EXERCISE INSTRUCTIONS. Please write out every line of the material exactly.

---------- RECORDED DATA

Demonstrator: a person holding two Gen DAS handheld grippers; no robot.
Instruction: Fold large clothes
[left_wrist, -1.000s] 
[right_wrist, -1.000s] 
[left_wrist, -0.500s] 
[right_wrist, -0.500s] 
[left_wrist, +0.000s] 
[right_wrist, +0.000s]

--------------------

TASK SOLUTION.
Demonstrator: a person holding two Gen DAS handheld grippers; no robot.
Instruction: Fold large clothes
[left_wrist, -1.000s] 
[right_wrist, -1.000s] 
[left_wrist, -0.500s] 
[right_wrist, -0.500s] 
[left_wrist, +0.000s] 
[right_wrist, +0.000s]

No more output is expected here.